Magazines fascinated me. I had studied them with a fervor during my
freelance days. When I ran across a copy of Atlanta Magazine, a
slick paper monthly put out by the Atlanta Chamber of Commerce, I knew I
was onto something. I drove to Atlanta and talked to the editor. Result:
a strong desire to start a magazine for Nashville. I tried the Chamber
of Commerce, but they weren’t interested. Ditto with a few potential
investors. I decided to do it on my own. With no money.

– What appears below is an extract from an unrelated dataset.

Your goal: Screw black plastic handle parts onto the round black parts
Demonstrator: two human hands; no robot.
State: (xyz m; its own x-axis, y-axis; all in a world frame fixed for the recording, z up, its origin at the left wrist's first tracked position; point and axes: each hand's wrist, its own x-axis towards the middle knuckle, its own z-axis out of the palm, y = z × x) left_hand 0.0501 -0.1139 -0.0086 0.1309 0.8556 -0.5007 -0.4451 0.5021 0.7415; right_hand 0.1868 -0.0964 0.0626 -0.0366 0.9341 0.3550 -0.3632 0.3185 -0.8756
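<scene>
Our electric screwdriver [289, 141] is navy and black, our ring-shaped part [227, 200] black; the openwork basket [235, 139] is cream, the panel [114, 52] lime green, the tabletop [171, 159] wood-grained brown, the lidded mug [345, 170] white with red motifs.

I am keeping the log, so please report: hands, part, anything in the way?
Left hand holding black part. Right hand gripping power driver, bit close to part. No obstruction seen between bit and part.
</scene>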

The speechwriting job for the governor was a godsend. I worked under
the main speechwriter and political advisor, who served as Commissioner
of Revenue. My title was Information Officer, though I dished out no
information about the department. The commissioner told me he didn’t
care what I did as long as I got my speeches written. Most of my time
was spent putting together the magazine. A friend agreed to be business
manager, and a commercial artist with one of the religious publishing
houses signed on as art director. I would be editor, publisher, and ad
salesman. We put in $500 each and formed a corporation.
The miracle magazine
Looking at that first issue of Nashville Magazine, January
1963, I’m amazed at what we were able to accomplish with virtually
nothing. I found a typesetter, an engraver, a printer, and a mailing
service that agreed to swap advertising for part of their payment. Three
former Banner colleagues, including Sports Editor Fred Russell,
who regularly contributed to Saturday Evening Post, wrote
articles gratis. A partner in a commercial art studio contributed an
original painting of downtown Nashville for the cover. An ad agency
bought the four-color back cover, and several civic-minded businesses
bought ads to support the new venture. I wrote the lead article on the
new mayor of Metropolitan Nashville and Davidson County, which had just
been voted in by the people.
We were at least ten years ahead of our time. I brought in several ad
salesmen over the next few years, but the job was always a hassle. We
constantly fought to boost circulation, never getting much over 20,000.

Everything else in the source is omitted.